For inspiration from similar projects of the past, check out Clay Enos's "Street Studio" work, which has been done from the streets of Manhattan to the desert of Burning Man. Very much inspired by the work of Richard Avedon (Clay was the onset photog for the Watchmen, and his "Watchmen Portraits" book is stellar).Jul 28, 2009 at 7:48 am #1517003
b sBPL Member
I don't have any idea about ease of access, but how about at the Canadian border? Then your book will truly have a compilation of thru hikers instead of potential thru hikers. The hikers might welcome the chance to have a professional capture that moment for them.
Photographing there will also allow you to capture some extra gnarly beards!
Just my 2c.Jul 28, 2009 at 8:33 am #1517010
@beepLocale: Land of 11, 842 lakes
While the photos may catch the eye, I think it would be the individual stories that provide illustration to help "tell the tale" and would make the book worth buying.
I have some concerns about who would buy this book and why they would want it. While I have huge respect for thru hikers (and not a little envy!), it's the stories they tell, the context for their trip, the transformations they may undergo that create interest.
It would be interesting to see portraits/stories/updates on the same hikers 1 year later, an "after" view to bookend the "before" on-trail view.Jul 28, 2009 at 9:58 am #1517021
BUT… There is the annual class CD that kind of covers this already.
Better might be to include stories (as mentioned above) – how one got their trail names, funny stuff that happened, etc. along with the photos.Jul 28, 2009 at 10:06 am #1517024
@foundLocale: Sacramento, CA
Having hiked the pct… I'd say most hikers would stop. There will be some fiercely independent types that won't. But there are more and more "partiers" that love stuff like this. And most people are willing to stop for food/trail magic. There have been photojournalist thruhikers before, but i haven't seen their work. People were mostly happy with the onslaught of pictures.
As for whether there is a market for it… That's your realm. I'd guess that it should primarily be a labor of love. Most of the movies made haven't made much money. I wouldn't buy it. It's just another thing to sit in storage while i hike. It better be on 100% recycled paper though!
Good luck. I think it's an incredibly neat idea.
Myself in Norcal:
Jul 29, 2009 at 3:02 pm #1517429
@brianleLocale: Pacific NW
Jack H. beat me to it.
Most would stop, I'd say the vast majority so long as it's not a particular situation where, for example, it's a long way between water or they're close to (and looking forward to) a town stop. Site selection should be a shaded low-insect nice-to-take-a-break anyway place with a cooler full of a variety of cold drinks (trail magic). Bonus points for fresh fruit, and a garbage sack (so they're not expected to carry away their empties).
I would wager that most would sign any reasonable release.

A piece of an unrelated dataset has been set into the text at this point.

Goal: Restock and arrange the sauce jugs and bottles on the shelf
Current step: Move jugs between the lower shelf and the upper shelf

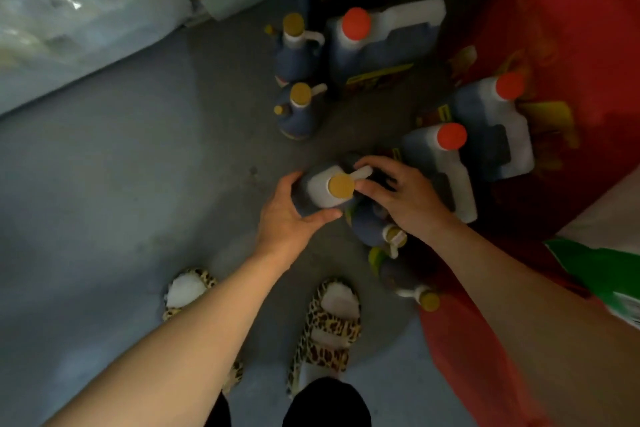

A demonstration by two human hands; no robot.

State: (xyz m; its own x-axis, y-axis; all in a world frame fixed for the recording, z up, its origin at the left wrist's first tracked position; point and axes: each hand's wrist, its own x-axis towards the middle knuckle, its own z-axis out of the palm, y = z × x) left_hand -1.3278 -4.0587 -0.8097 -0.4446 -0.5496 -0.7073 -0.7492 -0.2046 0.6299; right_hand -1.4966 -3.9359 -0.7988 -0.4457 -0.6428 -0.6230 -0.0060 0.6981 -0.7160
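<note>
Head view. A tan-capped bottle (pixel 325 189) is held over the grey floor (pixel 121 201), just in front of the slippers (pixel 329 319). It is gripped on its near side by the left hand (pixel 289 218), thumb and fingers curled round the body. The right hand (pixel 398 194) is laid over its handle side, fingers bent; whether it grips cannot be told. Two tan-capped bottles (pixel 298 111) stand beyond. Three red-capped jugs (pixel 446 156) are grouped by the red cloth (pixel 571 10). Two more bottles (pixel 374 229) lie tipped below the right wrist.

Dark gold-capped bottle (pixel 322 191) upright on the floor among orange-capped jugs (pixel 446 163) and fallen bottles (pixel 374 225).
</note>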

Unless somehow specially marketed, I can't see much of an audience for this; the primary audience is the folks that are hiking the trail. I find I'm a whole lot more interested in others who hiked it the same year I did, whether or not I actually met that person on the trail.
I might be way off on the marketing aspect, however, not my field of expertise. But it seems like there are a lot of people who have dreams of writing a book about their PCT experience; some few actually do it, but I'm skeptical that any reach a very wide audience, Bill Bryson's AT example being the notable exception (and that by an established author).